Donde el atardecer te encuentra
- Renata Lara
- 2 oct
- 2 Min. de lectura
Actualizado: 9 oct
Se escucha el ruido de la cotidianidad: las ruedas de los autos friccionando contra el repechaje, el murmullo amortiguado de los claxons —que no aturde— y las voces dispersas de la gente que pasea por la acera, como si la vida no les pesara.
Todo eso es lo que se logra oír —desde la habitación en el tercer piso de un edificio al final de la primera cuadra de la calle Bruno Traven— gracias a la pequeña rendija de la ventana izquierda, que ha dejado entreabierta para ventilar el espacio, pues dentro se siente como si un leve bochorno comenzara a formarse, después de habernos pertenecido más de una vez.

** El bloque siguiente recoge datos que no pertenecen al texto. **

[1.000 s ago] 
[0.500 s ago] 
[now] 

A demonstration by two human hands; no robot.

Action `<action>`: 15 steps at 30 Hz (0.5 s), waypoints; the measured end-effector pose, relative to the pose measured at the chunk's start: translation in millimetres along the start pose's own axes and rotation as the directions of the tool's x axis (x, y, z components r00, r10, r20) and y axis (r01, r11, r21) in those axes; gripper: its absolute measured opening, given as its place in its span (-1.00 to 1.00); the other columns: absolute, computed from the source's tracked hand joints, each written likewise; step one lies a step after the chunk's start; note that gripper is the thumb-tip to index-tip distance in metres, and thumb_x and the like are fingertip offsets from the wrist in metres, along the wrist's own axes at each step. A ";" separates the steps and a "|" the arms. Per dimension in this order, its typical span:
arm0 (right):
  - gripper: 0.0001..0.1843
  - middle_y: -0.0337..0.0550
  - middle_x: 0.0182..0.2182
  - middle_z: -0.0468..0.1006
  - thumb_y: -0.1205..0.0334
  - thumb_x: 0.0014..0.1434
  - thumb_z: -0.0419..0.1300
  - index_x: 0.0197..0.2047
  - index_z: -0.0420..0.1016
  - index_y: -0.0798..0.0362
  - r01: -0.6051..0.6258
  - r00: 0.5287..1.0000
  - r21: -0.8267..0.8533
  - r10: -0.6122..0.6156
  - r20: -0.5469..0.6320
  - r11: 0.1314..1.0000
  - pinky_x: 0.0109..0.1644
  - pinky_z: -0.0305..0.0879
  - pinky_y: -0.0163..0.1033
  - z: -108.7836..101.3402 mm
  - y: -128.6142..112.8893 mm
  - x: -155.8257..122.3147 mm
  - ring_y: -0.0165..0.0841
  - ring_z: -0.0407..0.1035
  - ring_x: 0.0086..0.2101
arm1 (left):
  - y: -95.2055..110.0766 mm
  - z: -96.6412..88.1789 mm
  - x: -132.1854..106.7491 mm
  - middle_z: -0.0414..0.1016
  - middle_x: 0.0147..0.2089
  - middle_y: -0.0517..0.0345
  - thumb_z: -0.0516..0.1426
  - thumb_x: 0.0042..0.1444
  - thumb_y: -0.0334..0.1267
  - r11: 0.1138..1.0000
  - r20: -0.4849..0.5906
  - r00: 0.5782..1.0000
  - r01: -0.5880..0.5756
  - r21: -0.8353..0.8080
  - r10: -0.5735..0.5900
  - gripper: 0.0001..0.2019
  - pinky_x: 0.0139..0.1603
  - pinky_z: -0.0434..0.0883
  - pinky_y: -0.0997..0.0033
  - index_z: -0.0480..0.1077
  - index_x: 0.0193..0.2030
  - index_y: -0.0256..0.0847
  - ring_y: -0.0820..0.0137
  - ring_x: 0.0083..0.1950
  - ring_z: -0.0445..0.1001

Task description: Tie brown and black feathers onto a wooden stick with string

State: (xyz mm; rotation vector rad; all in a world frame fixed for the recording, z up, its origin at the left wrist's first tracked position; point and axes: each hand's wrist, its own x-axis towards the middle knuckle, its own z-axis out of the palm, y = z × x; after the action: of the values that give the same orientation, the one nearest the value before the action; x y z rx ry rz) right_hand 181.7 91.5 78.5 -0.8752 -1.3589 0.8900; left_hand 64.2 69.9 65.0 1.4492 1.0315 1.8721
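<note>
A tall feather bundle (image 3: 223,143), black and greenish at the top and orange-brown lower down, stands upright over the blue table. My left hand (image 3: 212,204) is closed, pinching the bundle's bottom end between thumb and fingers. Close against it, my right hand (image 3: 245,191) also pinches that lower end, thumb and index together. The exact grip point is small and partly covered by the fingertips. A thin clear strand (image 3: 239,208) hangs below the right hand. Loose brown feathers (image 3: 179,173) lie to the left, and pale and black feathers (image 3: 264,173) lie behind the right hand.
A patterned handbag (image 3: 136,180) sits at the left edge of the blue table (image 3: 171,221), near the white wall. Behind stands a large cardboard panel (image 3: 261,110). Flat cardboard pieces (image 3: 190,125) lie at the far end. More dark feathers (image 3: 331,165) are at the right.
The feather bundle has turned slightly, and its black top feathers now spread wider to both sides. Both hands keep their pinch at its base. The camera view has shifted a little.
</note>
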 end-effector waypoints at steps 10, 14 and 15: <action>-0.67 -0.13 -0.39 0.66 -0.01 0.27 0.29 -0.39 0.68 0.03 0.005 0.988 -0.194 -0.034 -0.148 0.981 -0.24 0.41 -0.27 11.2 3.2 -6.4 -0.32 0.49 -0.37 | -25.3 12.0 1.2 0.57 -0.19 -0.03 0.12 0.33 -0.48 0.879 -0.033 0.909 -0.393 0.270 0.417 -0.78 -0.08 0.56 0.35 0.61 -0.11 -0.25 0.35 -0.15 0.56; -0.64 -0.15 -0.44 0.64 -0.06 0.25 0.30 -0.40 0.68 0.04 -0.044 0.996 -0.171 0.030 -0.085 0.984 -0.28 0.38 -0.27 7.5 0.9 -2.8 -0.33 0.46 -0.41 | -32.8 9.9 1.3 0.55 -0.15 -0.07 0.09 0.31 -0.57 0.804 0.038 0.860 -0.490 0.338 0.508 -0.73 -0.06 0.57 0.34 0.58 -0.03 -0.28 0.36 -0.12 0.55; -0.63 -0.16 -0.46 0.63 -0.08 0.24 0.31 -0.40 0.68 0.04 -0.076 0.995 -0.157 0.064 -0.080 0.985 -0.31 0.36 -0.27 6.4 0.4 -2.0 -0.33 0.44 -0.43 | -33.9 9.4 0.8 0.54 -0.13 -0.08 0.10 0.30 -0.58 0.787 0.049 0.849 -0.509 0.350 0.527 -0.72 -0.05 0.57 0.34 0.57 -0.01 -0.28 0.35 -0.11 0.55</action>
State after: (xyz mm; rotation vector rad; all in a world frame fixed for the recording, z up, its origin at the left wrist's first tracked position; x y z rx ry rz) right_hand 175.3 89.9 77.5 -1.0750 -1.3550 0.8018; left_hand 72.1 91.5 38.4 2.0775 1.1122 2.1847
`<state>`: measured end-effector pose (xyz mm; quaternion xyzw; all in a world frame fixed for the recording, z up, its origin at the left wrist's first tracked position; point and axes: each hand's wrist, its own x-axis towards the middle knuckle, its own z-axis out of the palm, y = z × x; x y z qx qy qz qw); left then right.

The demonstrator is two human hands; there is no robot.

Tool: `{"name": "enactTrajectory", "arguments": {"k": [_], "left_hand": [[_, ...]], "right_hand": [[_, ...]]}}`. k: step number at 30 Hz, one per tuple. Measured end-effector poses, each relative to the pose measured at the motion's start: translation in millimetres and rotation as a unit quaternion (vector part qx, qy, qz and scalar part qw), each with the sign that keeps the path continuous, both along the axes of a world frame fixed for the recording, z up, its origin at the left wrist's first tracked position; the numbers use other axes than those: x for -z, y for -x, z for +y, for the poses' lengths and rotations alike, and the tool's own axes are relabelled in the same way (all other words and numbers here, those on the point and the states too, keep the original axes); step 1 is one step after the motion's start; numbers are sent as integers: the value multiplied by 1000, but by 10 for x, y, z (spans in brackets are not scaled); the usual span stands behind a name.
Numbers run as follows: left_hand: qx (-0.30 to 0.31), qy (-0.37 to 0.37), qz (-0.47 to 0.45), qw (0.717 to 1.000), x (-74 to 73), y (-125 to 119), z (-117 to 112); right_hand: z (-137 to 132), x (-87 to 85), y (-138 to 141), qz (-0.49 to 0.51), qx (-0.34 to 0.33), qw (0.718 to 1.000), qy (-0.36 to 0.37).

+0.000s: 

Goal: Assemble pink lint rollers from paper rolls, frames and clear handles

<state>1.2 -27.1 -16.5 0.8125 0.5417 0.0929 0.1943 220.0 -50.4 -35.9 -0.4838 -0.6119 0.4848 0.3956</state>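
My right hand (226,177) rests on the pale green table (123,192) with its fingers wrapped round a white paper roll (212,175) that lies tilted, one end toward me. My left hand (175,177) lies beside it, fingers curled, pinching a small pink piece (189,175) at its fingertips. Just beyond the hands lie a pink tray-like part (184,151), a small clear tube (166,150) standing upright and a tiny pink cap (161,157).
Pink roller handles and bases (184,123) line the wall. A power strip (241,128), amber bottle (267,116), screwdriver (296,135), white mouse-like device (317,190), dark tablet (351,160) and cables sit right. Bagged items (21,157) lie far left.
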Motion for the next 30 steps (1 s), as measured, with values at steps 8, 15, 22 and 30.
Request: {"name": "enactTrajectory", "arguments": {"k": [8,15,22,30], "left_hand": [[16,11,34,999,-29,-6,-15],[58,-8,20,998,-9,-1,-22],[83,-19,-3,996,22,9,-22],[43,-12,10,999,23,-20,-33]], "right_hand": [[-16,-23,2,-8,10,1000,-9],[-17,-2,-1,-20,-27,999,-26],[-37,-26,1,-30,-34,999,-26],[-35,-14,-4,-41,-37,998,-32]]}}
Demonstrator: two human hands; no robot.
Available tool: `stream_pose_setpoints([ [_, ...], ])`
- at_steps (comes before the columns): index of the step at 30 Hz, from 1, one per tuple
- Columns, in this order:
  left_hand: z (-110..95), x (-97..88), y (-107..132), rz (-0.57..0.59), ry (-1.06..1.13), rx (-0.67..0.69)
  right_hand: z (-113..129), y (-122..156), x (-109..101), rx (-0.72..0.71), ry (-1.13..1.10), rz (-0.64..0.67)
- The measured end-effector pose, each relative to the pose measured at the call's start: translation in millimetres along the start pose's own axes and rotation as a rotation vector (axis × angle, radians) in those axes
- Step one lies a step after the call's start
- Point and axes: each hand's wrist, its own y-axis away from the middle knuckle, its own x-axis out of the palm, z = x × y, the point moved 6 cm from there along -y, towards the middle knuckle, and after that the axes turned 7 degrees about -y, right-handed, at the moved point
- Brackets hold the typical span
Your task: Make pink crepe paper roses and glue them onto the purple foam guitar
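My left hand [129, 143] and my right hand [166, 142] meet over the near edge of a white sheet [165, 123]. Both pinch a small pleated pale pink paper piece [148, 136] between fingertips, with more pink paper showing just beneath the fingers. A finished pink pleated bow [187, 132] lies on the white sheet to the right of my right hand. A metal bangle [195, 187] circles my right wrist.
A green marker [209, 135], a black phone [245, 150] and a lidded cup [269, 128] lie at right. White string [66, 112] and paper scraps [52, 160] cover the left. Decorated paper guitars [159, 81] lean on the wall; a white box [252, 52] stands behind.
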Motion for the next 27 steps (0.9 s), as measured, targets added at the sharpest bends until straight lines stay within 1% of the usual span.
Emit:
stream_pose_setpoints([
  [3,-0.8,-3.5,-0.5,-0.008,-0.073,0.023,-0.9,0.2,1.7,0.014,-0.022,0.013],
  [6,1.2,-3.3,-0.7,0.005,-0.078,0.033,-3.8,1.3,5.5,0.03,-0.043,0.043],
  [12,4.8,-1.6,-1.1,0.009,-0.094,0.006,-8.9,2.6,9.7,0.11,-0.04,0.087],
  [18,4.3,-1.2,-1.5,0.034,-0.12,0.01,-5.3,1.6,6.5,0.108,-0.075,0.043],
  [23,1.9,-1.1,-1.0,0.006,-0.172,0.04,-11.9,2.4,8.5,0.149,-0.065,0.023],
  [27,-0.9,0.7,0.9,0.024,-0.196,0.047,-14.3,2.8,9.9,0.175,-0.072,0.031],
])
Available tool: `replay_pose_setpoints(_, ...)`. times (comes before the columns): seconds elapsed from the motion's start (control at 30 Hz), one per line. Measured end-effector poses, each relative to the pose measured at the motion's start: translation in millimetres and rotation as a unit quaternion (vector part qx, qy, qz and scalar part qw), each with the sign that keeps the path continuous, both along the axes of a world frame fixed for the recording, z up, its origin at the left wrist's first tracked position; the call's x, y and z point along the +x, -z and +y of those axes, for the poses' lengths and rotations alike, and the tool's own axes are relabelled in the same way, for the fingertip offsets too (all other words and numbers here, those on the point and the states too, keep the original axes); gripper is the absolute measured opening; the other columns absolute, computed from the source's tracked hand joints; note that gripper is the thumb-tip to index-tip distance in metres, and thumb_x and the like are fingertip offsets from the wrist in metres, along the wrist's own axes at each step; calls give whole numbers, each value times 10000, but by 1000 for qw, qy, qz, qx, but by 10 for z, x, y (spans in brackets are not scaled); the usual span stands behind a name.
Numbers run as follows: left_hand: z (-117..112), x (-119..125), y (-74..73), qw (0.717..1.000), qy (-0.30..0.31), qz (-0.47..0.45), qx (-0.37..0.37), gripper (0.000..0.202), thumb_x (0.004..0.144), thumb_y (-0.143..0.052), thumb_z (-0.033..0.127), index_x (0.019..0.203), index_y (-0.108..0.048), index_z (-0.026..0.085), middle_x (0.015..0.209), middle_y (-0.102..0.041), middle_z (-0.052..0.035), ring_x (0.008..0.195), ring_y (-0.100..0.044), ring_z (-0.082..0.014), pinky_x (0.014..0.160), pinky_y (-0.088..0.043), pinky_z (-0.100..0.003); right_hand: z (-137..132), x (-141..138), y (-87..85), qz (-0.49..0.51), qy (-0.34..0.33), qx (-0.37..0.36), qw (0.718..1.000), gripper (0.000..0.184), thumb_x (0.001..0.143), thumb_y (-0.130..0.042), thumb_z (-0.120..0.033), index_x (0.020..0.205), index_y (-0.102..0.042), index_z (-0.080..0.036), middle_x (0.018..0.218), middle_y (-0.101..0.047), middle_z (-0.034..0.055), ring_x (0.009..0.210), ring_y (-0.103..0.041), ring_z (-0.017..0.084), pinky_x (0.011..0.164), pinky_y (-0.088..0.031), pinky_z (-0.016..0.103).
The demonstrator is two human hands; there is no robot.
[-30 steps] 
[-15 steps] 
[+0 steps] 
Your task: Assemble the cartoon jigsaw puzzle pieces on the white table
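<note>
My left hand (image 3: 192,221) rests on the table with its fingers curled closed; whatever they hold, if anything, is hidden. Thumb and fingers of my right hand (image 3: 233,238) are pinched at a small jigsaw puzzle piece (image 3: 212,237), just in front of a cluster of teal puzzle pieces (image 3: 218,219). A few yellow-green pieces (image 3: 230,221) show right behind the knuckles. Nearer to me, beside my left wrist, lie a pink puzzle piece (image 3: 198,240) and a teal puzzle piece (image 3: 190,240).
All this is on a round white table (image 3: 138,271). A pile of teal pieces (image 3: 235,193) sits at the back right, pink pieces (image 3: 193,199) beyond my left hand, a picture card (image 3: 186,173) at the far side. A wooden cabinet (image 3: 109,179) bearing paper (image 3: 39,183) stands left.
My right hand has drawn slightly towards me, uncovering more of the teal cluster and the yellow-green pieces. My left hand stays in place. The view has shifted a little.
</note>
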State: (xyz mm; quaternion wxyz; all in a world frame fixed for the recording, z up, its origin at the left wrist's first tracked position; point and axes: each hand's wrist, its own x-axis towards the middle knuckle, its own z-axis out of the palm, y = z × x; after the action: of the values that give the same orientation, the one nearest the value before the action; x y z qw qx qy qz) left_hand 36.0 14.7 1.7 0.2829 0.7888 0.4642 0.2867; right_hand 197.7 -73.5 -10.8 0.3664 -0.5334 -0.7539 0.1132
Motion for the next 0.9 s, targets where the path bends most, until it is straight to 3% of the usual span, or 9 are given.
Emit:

Respiro de forma profunda, el aire se siente ligero, lo que me permite distinguir los distintos aromas dispersos: limón, sal... son tenues, pero se mantienen armoniosos.

La puerta para entrar a la habitación es paralela a las dos ventanas que dan hacia la calle. A la izquierda se encuentra un armario de color café. La cama se ubica al centro de la habitación, con la cabecera pegada a la pared (frente a ella se encuentra una puerta que te lleva al cuarto de baño). La cama está ubicada de forma perfecta para poder visualizar a través de la ventana: la
inmensidad del cielo.
Estamos acostados. Yo, recostada sobre mi costado derecho; él, tendido boca arriba. Coloco mi brazo y mi mano sobre su pecho y clavículas. Permanecemos en silencio, creo es una paz compartida.
Nuestras pieles se buscan, se sienten, disfrutamos del calor que emiten. Por la rendija entra una brisa leve, casi tímida. Desde mi ángulo, veo la ventana y el ocaso: lo reconozco porque el cielo se tiñe de lila, naranja y amarillo. Me gusta que desde aquí no se ve la ciudad, solo si me inclino, aparece un edificio, pero el que no haya más me permite olvidarla. Es como si la caótica ciudad quedara lejos.
Desciendo la mirada y lo observo. Su piel, dorada por la luz del atardecer, parece de bronce. Está erizada y aperlada por el sudor en sus poros. Sigo con la vista: sus labios, finos, me seducen —creo que me he acostumbrado a besarlos—; su nariz, constituida con una leve curvatura en el puente nasal.
Y por fin... sus ojos.
Cafés. Casi negros, pero no de oscuridad, sino de profundidad. No son intensos, son pacientes.
Me miran como si el tiempo no los tocara, como si no hiciera falta decir nada para entenderlo todo.
Son ojos que no interrogan: nos perpetúan.
La habitación la conozco desde hace tiempo, pero últimamente la disfruto más. Quizá porque a él
también lo disfruto más.
Creo que mi parte favorita de esta habitación... es el atardecer. Es él.